- [DIRECTIONS]:
Give the number of lines in the data that hold the string "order". Nothing else is needed.

- [DATA BLOCK]:
__________________________________________________

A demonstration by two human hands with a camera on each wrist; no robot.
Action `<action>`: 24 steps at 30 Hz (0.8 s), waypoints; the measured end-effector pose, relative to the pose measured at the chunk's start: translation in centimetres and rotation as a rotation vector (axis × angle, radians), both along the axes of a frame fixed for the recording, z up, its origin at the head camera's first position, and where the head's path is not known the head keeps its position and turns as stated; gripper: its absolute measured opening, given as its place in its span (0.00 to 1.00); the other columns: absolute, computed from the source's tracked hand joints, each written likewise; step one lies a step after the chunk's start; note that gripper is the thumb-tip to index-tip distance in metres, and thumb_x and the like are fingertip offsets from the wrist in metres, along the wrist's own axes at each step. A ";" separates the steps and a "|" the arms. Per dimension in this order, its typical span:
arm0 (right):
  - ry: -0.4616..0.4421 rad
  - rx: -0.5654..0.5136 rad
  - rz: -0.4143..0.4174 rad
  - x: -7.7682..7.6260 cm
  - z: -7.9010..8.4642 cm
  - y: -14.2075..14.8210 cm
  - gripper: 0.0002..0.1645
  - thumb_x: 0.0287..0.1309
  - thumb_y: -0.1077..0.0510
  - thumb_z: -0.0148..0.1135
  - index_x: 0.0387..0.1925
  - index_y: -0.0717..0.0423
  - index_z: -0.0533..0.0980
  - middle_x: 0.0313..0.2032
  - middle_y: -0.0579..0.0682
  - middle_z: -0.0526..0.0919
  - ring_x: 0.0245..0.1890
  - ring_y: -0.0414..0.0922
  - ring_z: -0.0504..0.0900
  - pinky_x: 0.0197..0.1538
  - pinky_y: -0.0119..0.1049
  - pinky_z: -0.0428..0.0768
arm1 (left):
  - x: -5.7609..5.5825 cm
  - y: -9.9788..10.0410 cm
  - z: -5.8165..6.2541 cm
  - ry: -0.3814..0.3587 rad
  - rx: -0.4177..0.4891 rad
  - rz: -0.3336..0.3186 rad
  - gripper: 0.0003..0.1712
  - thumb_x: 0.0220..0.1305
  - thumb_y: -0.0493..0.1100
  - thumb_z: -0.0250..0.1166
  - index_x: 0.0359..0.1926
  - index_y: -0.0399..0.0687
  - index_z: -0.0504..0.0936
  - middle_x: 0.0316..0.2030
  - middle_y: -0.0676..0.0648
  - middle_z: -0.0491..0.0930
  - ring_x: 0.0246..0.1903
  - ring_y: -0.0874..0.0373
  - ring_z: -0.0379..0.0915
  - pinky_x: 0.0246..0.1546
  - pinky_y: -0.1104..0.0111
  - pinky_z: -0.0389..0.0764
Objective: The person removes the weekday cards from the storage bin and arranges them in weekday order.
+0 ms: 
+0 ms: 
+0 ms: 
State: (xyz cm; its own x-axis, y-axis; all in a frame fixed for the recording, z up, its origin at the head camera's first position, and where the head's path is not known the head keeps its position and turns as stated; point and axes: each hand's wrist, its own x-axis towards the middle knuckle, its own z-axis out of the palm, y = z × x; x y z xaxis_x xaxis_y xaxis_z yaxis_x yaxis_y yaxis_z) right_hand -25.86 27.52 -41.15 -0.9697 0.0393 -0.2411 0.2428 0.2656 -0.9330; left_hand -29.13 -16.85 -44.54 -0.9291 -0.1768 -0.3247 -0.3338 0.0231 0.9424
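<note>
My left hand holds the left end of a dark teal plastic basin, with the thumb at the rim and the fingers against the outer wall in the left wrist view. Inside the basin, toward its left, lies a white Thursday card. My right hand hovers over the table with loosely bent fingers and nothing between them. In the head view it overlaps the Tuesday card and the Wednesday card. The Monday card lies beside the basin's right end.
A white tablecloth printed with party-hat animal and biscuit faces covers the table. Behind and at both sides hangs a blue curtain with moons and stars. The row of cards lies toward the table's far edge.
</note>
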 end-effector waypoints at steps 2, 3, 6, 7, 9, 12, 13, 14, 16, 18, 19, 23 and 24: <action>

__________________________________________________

- [RESPONSE FOR THIS EXERCISE]:
2